Is there any option to plug to mains on P & O Portsmouth to Bilbao? I assume we can't use gas. I know there was some debate re this in earlier thread but I can't trace. Is best option simply to pick up perishables at the other end. 
I'd be grateful for advice as we havent used this route before.
Brendan


----------



## peejay (May 10, 2005)

Hi Brendan;

No, theres no plug in option with p&o and using the fridge on gas is prohibited.

Try freezing a plastic bottle of water before you go and leave that in the fridge for the crossing, should keep things cool enough.

pete.


----------



## Rapide561 (Oct 1, 2005)

*Fridge*

Hi

A domestic fridge will keep cool for upto 24 hours if the door is not opened and closed in the event of a power failure etc.

If it is just butter and so on in your fridge, follow the advice above the a frozen bottle etc

Russell


----------



## brendan (May 9, 2005)

*Fridge*

Many thanks, plastic bottles sound an excellent suggestion, will avoid frozen food .
Brendan


----------



## Duadua (Feb 16, 2006)

Brendan

Cooler bag / freezer packs?

Also useful for keeping your white wine or beer cool on a walk.

Duadua


----------



## 88838 (May 9, 2005)

buy when you get there, much better option

8)


----------



## Grizzly (May 9, 2005)

If you do use a plastic bottle full of water DON'T fill it full to the top. If you do it will split the bottle when it freezes and you'll only know about this as it defrosts on the journey and leaves a pool on your carpet.

If you go to your local Poundshop you can buy bags of little lurid coloured shapes full of gel, like mini- freezer blocks. These are intended for putting in your drinks instead of ice cubes. They are very useful for keeping things cold as they mould to the shape of the bottle or whatever. Handy on the back of the bike for cycling home with the shopping. They don't melt and mess your carpet like ice cubes either !

G


----------



## billym (Dec 17, 2005)

We got on the Bilbao ferry last week at 3pm Thursday and got off 9am Saturday. Everything switched off, we left the freezer full and loads in the fridge, no problem, everything frozen and fridge stuff fine.

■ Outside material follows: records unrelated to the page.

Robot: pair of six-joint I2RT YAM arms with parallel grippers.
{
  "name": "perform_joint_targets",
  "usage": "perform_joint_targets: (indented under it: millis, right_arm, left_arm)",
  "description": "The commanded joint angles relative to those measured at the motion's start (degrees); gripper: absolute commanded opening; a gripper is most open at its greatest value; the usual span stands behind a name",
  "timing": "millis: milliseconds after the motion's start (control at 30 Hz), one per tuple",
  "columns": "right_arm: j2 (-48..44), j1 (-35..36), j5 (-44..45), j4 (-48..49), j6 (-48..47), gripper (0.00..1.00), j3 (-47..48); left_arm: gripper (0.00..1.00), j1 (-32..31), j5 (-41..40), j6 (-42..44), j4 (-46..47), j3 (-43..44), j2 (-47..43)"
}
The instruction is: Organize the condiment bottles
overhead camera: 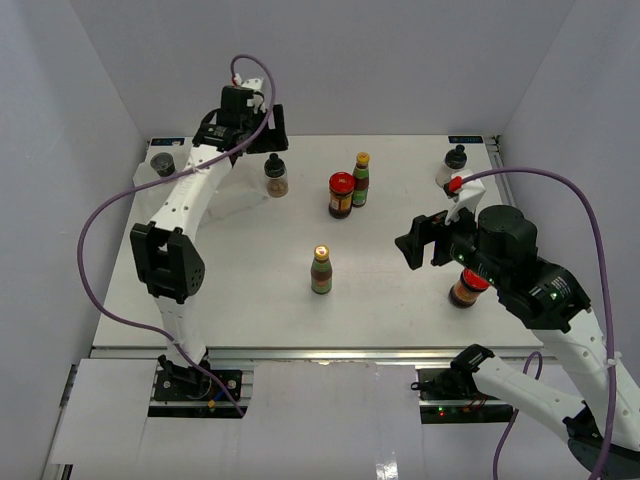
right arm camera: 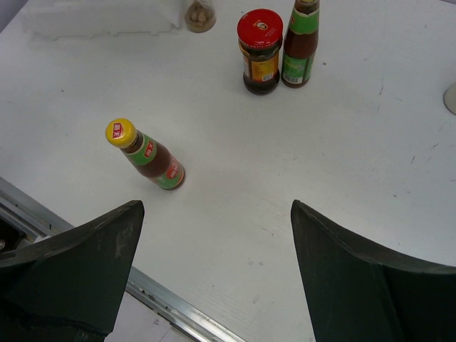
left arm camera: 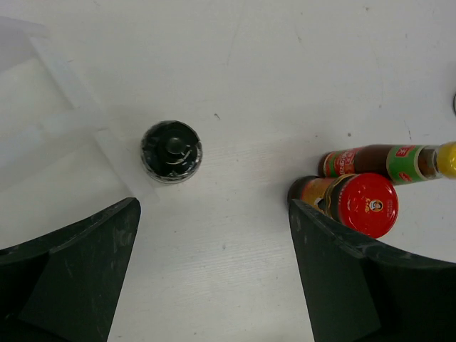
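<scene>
Both arms are hovering over the table, jaws standing wide apart, nothing gripped.
Left gripper is hanging at the far side above a black-capped shaker, which is sitting just beside the clear tray. A red-lidded jar and a yellow-capped sauce bottle are standing together mid-table; a second sauce bottle is standing alone nearer the front. Right gripper is facing these, with a second red-lidded jar partly hidden under its arm.
</scene>
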Motion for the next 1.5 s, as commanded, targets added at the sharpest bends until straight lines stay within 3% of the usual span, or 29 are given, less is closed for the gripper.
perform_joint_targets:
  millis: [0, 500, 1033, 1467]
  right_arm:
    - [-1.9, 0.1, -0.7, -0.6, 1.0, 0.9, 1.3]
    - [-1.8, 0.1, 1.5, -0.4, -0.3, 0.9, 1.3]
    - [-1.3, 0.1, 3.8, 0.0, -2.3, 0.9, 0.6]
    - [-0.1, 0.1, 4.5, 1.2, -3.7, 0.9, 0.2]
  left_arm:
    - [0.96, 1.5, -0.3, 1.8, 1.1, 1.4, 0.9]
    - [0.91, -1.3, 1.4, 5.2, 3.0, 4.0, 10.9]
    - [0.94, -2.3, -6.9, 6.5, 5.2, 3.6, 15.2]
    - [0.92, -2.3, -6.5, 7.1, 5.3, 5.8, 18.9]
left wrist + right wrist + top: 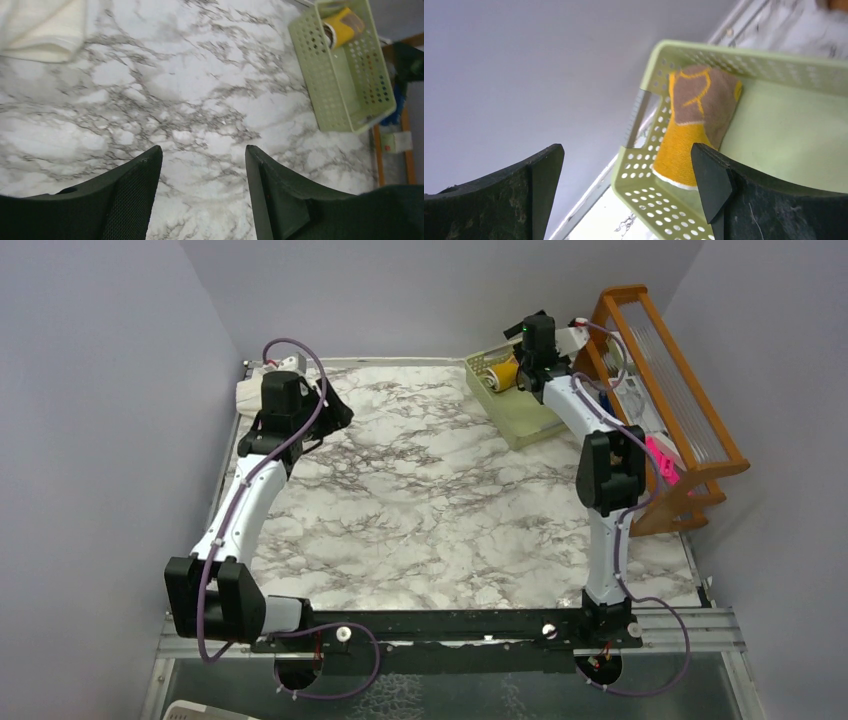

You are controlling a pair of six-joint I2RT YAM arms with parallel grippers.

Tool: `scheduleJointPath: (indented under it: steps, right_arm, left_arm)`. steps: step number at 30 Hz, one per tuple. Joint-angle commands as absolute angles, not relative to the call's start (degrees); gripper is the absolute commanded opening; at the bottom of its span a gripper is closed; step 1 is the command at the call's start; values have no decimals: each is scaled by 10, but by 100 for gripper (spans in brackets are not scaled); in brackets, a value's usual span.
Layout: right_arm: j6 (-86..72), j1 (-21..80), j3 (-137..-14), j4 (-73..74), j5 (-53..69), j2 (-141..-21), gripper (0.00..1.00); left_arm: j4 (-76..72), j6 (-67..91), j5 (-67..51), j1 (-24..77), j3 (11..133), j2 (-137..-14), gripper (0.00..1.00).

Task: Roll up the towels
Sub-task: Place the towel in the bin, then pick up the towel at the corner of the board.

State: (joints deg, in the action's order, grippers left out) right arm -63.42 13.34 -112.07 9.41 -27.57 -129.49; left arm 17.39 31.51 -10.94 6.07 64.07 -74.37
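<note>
At the upper left of the top view, a cream towel (pixel 250 395) lies on the far left corner of the marble table (pixel 430 500). It looks soft and folded, with a rounded edge. The left gripper (pixel 202 150) is near it, a little to the right, up over the table. Its two black fingers stand partly apart. Nothing is between them, only marble below, and they touch nothing. The left arm (pixel 240 505) goes up the left side of the picture from its base at the bottom and tips the hand toward the right.

At the upper right, a pale green basket (pixel 520 405) sits on the table. A yellow towel roll (pixel 684 150) lies inside it at one end, against the wall full of little holes. One end of the roll is brown with yellow lines. The right gripper (pixel 626 150) hangs over that end of the basket. Its fingers are spread very wide, hold nothing and do not touch the roll. The right arm (pixel 600 540) rises from the lower right, bends at the elbow and reaches to the top of the picture.

Farthest right, a wooden rack (pixel 690 390) stands by the table edge, with a pink thing (pixel 660 460) just beside it
</note>
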Motion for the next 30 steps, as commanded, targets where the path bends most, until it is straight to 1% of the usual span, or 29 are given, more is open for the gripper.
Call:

But why would you want to take food to Spain ?


----------



## brendan (May 9, 2005)

*fridge*

Good point billym ( although you seem to have brought some frozen and chilled food in your fridge?) 
Someone once mentioned to me that they stuffed grass clippings in a plastic bag to fill up any vacant space in a disconnected fridge, I understand the theory but not sure I want to put it to the test.
Brendan


----------



## cavaqueen (Mar 27, 2006)

Hi there,

We recently attended the NEC show and bought an item called CHILLERZ, they stated that these sheets stay frozen for days, you can visit the website on www.techni-ice.co.uk.

We haven't tried them yet, but are going to next month to keep our bacon frozen whilst on the Santander crossing, I can't cope with the Spanish bacon, so for me it's a must to take some with us.

I hope this helps

cavaqueen


----------